• [Exercise description]: Copy only the lines from the one containing "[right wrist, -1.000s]" through the final line of the records below, exactly as written, with no pictures.

(Stored data)
=== Section Start ===
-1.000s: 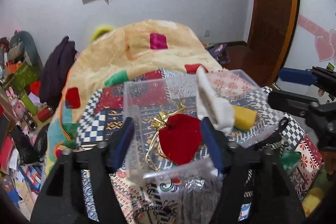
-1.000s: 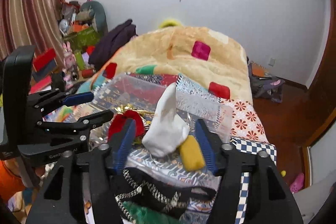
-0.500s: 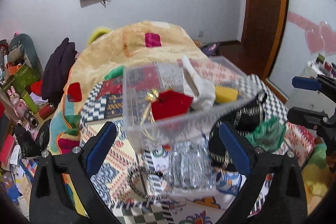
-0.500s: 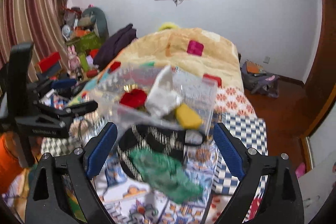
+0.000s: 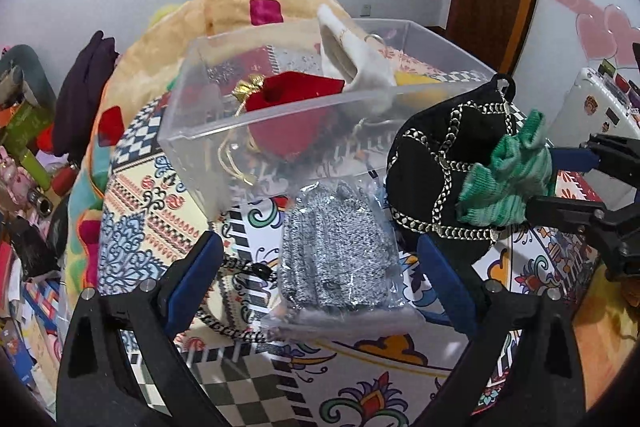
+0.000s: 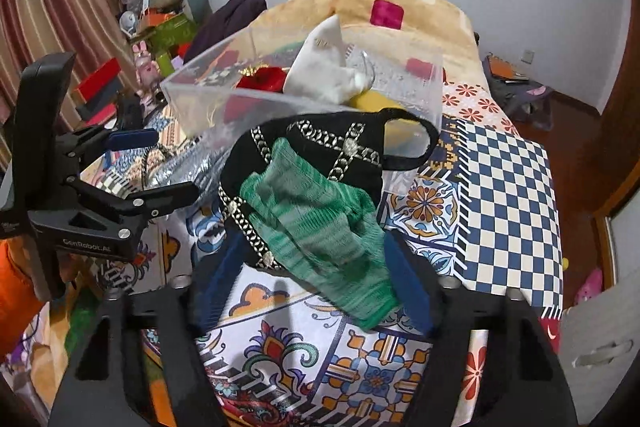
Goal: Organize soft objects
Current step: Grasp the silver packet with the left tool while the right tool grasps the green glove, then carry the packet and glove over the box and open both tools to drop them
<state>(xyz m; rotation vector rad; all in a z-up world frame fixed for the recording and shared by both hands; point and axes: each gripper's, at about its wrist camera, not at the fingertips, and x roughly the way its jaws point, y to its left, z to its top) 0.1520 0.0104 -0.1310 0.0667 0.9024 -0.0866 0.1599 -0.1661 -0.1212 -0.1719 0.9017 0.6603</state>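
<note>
Right wrist view: right gripper [image 6: 310,281] fingers spread around the green sock [image 6: 320,227] on the black pouch [image 6: 320,151]. Left gripper [image 5: 320,267] fingers spread, empty, over the bagged silver item [image 5: 340,247]. Clear box [image 5: 200,131] on the bed holds three items; three remain outside.

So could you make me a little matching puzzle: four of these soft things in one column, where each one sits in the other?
Things:
1. red pouch
2. green sock
3. silver bag
4. white sock

Places:
A. between the right tool's fingers
B. sticking up out of the clear box
C. flat on the patterned cloth before the box
D. low inside the box, gold cord attached

Pairs: 1-D, 2-A, 3-C, 4-B
</note>
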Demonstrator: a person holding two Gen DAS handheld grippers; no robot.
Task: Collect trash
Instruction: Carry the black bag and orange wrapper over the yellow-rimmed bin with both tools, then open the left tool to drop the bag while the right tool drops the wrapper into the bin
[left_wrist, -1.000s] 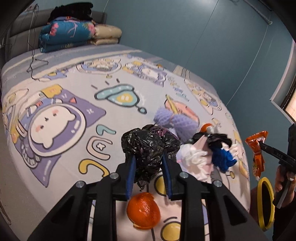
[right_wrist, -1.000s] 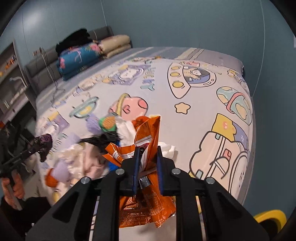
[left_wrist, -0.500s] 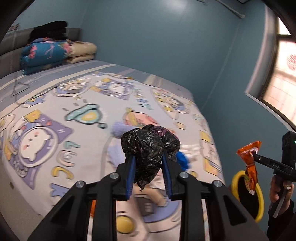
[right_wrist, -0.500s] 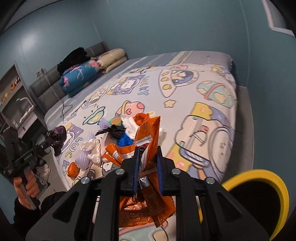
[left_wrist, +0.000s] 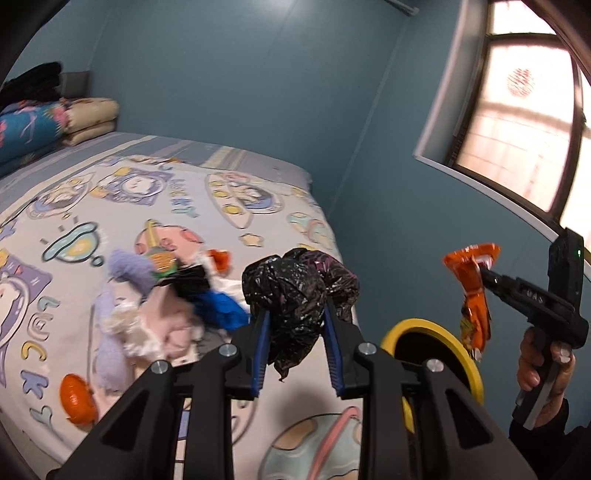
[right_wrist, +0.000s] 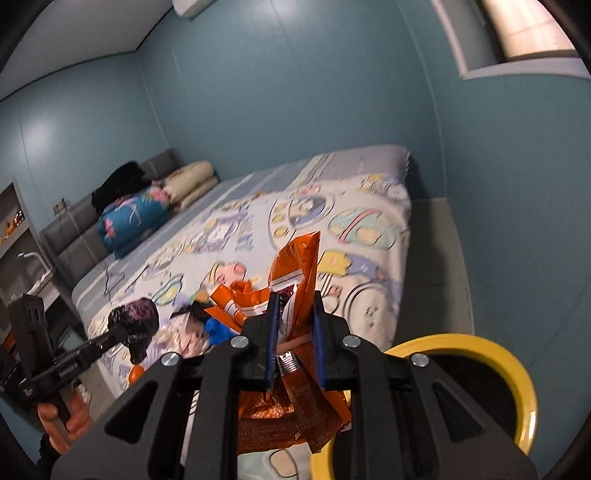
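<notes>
Left wrist view: left claw (left_wrist: 297, 341) clamped on crumpled black bag (left_wrist: 295, 295), held above bed (left_wrist: 229, 206) edge. Trash pile (left_wrist: 166, 299) lies on bedspread, orange scrap (left_wrist: 77, 398) beside it. Right claw (left_wrist: 484, 273) pinches orange wrapper (left_wrist: 472, 291) above yellow-rimmed bin (left_wrist: 436, 332).

Right wrist view: right claw (right_wrist: 295, 332) closed on orange wrapper (right_wrist: 291, 280), bin (right_wrist: 476, 350) just right below. Left claw (right_wrist: 123, 332) grips black bag (right_wrist: 135, 321) over bed (right_wrist: 369, 206) side. Folded bedding (right_wrist: 136, 218) at headboard.

Right tool (right_wrist: 293, 328) grips orange wrapper (right_wrist: 291, 280)
</notes>
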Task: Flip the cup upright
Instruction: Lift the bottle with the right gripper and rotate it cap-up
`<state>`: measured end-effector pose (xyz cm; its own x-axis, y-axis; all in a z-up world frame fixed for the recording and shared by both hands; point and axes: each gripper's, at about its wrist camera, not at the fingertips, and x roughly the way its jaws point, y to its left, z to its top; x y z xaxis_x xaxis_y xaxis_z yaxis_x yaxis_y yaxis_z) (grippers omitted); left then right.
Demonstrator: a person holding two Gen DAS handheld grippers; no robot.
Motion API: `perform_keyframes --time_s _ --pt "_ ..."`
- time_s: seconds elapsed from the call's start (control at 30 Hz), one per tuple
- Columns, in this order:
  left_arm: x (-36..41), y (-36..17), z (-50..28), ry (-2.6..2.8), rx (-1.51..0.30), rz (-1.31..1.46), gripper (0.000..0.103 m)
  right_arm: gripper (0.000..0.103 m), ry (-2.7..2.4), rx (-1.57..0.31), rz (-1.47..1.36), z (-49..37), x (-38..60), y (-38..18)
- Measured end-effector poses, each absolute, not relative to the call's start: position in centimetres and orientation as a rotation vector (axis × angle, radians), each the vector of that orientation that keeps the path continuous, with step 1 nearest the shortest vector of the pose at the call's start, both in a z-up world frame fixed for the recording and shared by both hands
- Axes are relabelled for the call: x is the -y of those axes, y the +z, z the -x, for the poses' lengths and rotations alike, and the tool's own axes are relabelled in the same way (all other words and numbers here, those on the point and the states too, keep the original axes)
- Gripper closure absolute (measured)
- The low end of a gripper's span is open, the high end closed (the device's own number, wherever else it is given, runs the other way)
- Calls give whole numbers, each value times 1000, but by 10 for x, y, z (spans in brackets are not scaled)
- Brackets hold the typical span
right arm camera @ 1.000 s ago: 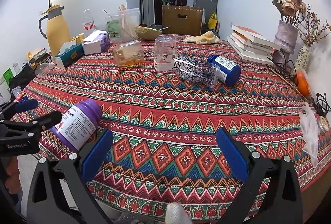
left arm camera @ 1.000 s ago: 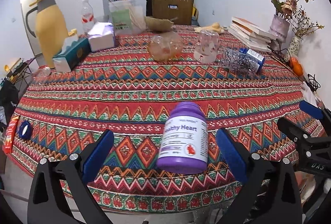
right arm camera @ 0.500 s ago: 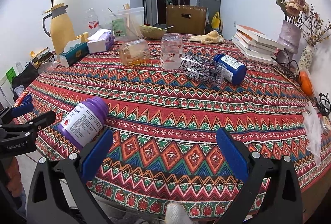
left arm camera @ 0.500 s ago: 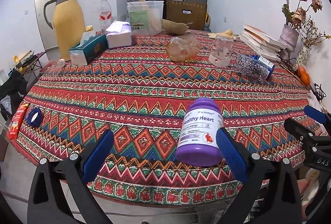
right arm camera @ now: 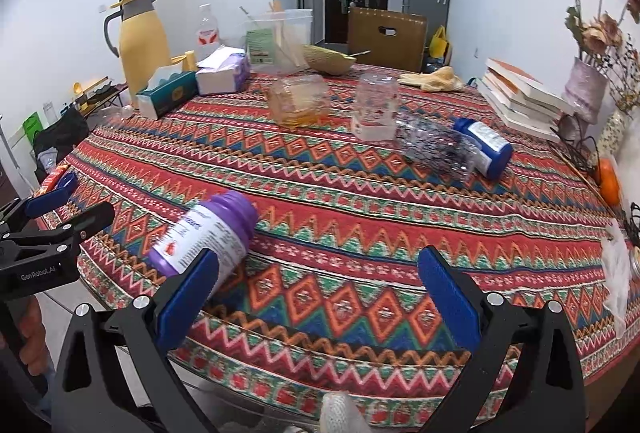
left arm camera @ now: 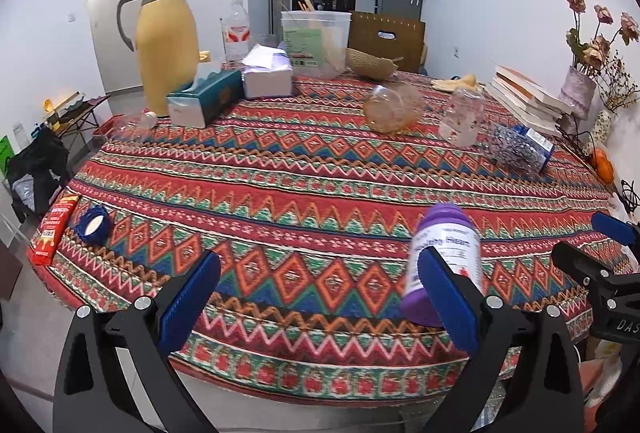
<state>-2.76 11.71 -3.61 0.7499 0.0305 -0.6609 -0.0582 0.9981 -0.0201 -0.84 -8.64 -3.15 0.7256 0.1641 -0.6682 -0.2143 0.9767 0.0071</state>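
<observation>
Several cups sit at the far side of the patterned tablecloth [left arm camera: 280, 193]. An amber glass cup [left arm camera: 394, 107] [right arm camera: 298, 101] lies on its side. Right of it, a clear printed cup [left arm camera: 462, 117] [right arm camera: 376, 109] stands upside down. A black-patterned glass [left arm camera: 516, 149] [right arm camera: 436, 145] lies on its side against a blue bottle [right arm camera: 486, 145]. My left gripper [left arm camera: 320, 297] is open over the near table edge, holding nothing. My right gripper [right arm camera: 320, 297] is also open and holding nothing. A purple bottle [left arm camera: 444, 253] [right arm camera: 204, 237] lies on its side between the two grippers.
A yellow thermos [left arm camera: 164, 41], tissue boxes [left arm camera: 204, 97], a plastic container [left arm camera: 316, 41] and a woven basket [left arm camera: 370, 63] line the back. Books [left arm camera: 524, 97], vases and an orange [left arm camera: 604, 169] stand at right. A blue cap [left arm camera: 94, 225] and red packet [left arm camera: 54, 233] lie at the left edge.
My left gripper has swung left and pulled back, so the purple bottle now sits behind its right finger instead of between the fingers. The right view shifted only slightly.
</observation>
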Motion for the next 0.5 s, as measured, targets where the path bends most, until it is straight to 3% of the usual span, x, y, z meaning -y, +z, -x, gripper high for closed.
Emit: perform_keyframes --time_s 0.5 --pt "-166 -48 5 72 -725 16 7 7 249 -937 -7 -39 37 -49"
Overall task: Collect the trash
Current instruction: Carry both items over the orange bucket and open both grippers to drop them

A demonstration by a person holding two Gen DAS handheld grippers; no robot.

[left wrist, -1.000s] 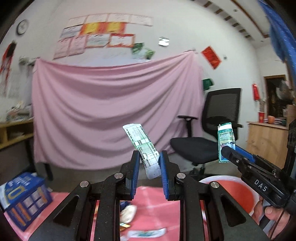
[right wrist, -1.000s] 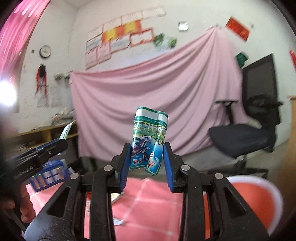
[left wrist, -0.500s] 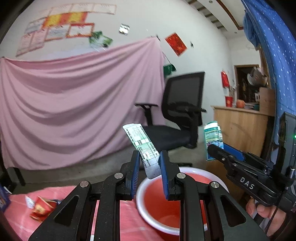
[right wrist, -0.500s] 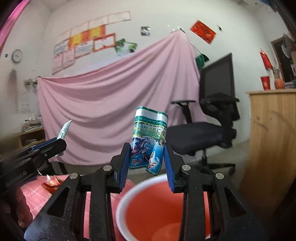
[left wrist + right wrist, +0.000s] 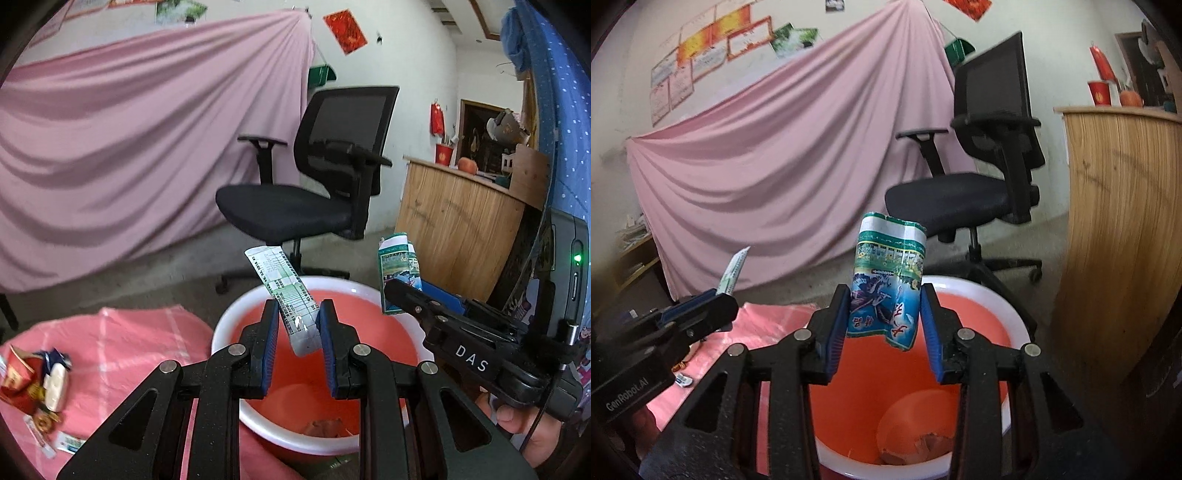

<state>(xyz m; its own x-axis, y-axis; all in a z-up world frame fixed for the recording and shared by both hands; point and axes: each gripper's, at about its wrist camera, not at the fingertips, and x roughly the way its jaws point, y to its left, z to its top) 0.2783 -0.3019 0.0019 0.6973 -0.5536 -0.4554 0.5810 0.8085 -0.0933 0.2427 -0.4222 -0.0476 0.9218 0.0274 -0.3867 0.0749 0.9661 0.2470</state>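
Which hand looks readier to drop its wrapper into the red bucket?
The right. The right gripper has its jaws opening around the blue-green wrapper directly over the red bucket. The left gripper pinches its white sachet above the near rim.

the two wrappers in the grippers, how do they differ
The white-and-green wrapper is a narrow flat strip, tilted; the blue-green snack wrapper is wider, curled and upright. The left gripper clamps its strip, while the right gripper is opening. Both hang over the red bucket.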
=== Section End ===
• [Response to this task]:
[right wrist, -1.000s] 
[left wrist, -0.500s] 
[right wrist, -0.500s] 
[left wrist + right wrist, +0.000s] 

<state>(xyz m; its own x-axis, y-axis; all in a z-up world frame fixed for the recording and shared by both hands; point and axes: each gripper's, at about its wrist camera, not at the fingertips, and x roughly the way its jaws point, y to its left, z to its top) 0.2783 -0.3019 0.0019 0.6973 -0.5536 -0.4554 0.5810 0.8085 -0.0933 0.2427 -0.4222 -0.0476 0.9218 0.0274 -0.3867 0.0749 0.9661 0.2470</state>
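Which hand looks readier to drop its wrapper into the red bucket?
The right. The right gripper has its jaws opening around the blue-green wrapper directly over the red bucket. The left gripper pinches its white sachet above the near rim.

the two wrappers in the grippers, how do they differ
The white-and-green wrapper is a narrow flat strip, tilted; the blue-green snack wrapper is wider, curled and upright. The left gripper clamps its strip, while the right gripper is opening. Both hang over the red bucket.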

This output contains the complete answer.